# What you will do
In the entries below, find the lines with the word "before" and copy them.
*** Opening Data shown ***
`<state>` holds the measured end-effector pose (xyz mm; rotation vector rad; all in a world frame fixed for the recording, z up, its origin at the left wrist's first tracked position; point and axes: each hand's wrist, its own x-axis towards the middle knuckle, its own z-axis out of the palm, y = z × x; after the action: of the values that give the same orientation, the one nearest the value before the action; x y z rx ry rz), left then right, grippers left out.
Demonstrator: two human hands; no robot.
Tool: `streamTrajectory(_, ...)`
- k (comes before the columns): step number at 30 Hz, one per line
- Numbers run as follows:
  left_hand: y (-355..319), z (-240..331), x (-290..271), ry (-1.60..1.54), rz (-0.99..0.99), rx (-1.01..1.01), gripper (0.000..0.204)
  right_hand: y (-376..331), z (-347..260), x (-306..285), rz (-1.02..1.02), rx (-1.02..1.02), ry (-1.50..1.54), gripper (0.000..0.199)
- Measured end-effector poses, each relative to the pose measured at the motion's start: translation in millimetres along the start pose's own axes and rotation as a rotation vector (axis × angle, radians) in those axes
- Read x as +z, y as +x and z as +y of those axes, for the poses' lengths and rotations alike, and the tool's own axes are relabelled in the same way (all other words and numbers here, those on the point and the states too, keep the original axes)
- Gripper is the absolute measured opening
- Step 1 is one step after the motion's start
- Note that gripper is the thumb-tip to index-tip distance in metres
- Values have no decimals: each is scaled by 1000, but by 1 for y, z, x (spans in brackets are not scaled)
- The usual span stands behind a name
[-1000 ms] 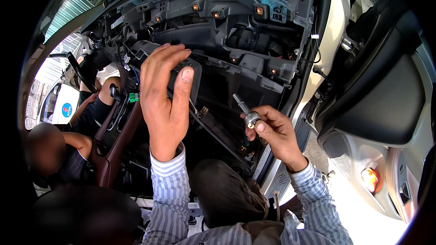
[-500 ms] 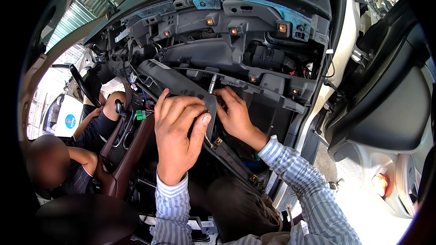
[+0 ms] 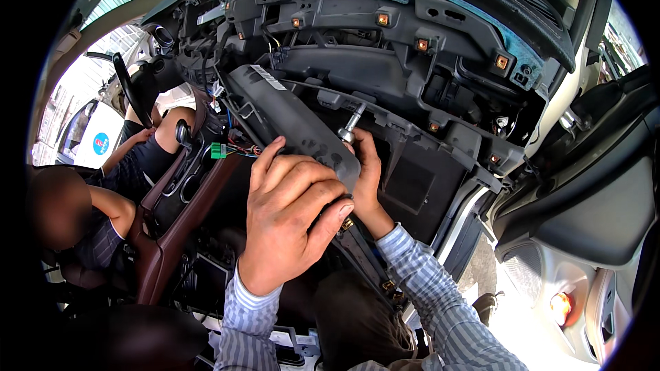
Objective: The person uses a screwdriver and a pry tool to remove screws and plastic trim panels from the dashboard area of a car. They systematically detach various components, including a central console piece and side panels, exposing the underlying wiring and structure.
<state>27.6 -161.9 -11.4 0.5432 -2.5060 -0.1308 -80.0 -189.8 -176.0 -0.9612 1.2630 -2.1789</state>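
Note:
A long dark grey trim panel (image 3: 292, 113) with a pale label strip lies slantwise below the stripped dashboard (image 3: 350, 69). My left hand (image 3: 292, 209) is closed over its near end, fingers on the top face and thumb at the edge. Just beyond that end, my right hand (image 3: 370, 172) is closed round a chrome socket wrench (image 3: 353, 124). The wrench's shaft points up at the dashboard's lower rail (image 3: 392, 118). Its handle is mostly hidden by the panel and my fingers.
To the left, another person (image 3: 113, 206) sits beyond the brown centre console (image 3: 165, 261). A green connector (image 3: 218, 150) with loose wires hangs near the console. At right is the open car door (image 3: 584, 206). Orange metal clips (image 3: 383, 19) dot the dashboard frame.
The view has shifted, so the dashboard sits further right. My right hand now grips higher behind the panel's end, and the wrench head shows above my fingers. My left hand stays on the panel.

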Motion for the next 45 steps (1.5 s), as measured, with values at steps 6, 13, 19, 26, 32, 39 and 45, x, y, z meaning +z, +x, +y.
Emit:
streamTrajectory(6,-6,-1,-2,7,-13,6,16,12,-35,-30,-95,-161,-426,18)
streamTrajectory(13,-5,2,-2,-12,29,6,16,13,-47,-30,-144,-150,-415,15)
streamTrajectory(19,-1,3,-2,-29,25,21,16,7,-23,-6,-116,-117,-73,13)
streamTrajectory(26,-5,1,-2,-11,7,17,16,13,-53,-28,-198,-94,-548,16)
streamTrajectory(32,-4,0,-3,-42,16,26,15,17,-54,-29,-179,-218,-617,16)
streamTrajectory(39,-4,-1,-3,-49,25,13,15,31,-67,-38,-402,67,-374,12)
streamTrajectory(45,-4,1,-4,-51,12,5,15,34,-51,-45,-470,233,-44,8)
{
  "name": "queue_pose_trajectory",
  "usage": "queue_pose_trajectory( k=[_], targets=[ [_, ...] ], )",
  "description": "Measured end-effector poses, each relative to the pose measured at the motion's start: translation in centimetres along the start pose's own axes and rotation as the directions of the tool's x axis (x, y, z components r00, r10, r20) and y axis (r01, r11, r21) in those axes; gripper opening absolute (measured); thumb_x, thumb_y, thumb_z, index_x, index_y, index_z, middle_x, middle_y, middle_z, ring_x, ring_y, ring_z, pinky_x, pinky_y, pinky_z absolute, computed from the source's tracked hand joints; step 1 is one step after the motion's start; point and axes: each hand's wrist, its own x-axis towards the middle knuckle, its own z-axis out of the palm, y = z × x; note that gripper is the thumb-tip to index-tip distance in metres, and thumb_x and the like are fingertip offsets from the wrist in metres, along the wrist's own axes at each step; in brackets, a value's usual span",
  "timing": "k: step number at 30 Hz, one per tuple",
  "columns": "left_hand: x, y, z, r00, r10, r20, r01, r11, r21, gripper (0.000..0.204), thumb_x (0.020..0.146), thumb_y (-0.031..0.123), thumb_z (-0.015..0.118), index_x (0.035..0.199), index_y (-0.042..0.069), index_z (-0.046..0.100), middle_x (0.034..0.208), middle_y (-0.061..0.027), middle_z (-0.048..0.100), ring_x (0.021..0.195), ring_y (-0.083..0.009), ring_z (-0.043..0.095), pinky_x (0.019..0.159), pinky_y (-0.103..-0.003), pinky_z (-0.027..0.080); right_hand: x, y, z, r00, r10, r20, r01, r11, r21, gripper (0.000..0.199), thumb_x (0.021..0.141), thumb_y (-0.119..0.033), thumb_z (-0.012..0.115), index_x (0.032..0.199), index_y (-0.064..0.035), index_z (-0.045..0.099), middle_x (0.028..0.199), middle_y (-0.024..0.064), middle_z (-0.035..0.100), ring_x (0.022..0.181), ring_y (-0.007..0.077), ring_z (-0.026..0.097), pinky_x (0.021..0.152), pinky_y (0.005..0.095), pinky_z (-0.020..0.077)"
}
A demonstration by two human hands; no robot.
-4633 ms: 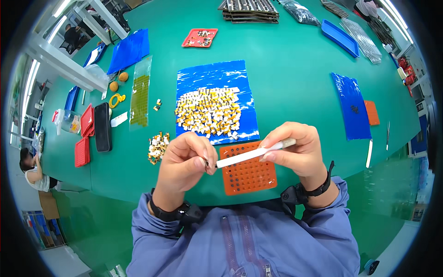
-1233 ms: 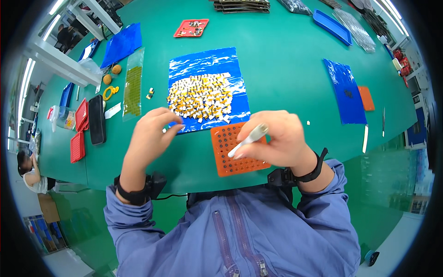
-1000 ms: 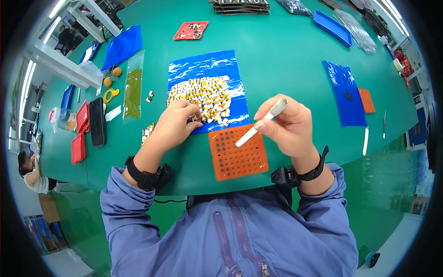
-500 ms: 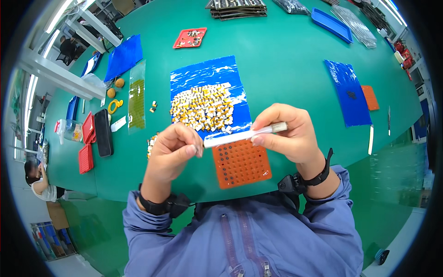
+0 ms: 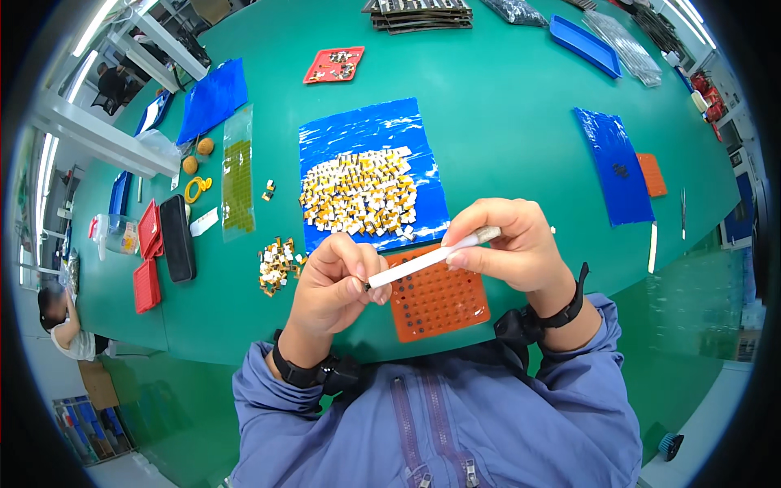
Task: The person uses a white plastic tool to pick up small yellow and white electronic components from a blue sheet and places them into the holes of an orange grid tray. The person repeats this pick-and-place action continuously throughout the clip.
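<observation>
My right hand (image 5: 508, 248) holds a slim white pen-like tool (image 5: 431, 257) slanted down to the left. At its lower tip my left hand (image 5: 338, 281) pinches its fingers together, seemingly around a small part that I cannot make out. Both hands hover over an orange perforated tray (image 5: 435, 297) near the table's front edge. Just beyond lies a blue sheet (image 5: 366, 134) with a pile of small white and orange components (image 5: 358, 193). A smaller heap of the same components (image 5: 277, 264) sits left of my left hand.
Red trays (image 5: 148, 260) and a black case (image 5: 176, 237) lie at the left with a clear bag of green parts (image 5: 238, 175). Another blue sheet (image 5: 614, 163) and orange tray (image 5: 651, 173) are at the right. A person (image 5: 61, 321) sits far left.
My left hand went out to the component pile, then came back to the tool's tip. My right hand lowered the tool from raised to nearly level over the orange tray.
</observation>
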Motion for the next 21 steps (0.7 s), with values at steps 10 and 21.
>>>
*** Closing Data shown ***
# Answer for the task
`<state>` holds the measured end-effector pose (xyz mm; rotation vector rad; all in a world frame fixed for the recording, z up, its origin at the left wrist's first tracked position; point and axes: each hand's wrist, its own x-axis towards the middle knuckle, its own z-axis out of the palm, y = z × x; after the action: of the values that give the same orientation, the one nearest the value before the action; x y z rx ry rz), left then right, grippers left out.
- k (comes before the columns): step number at 30 Hz, one per line

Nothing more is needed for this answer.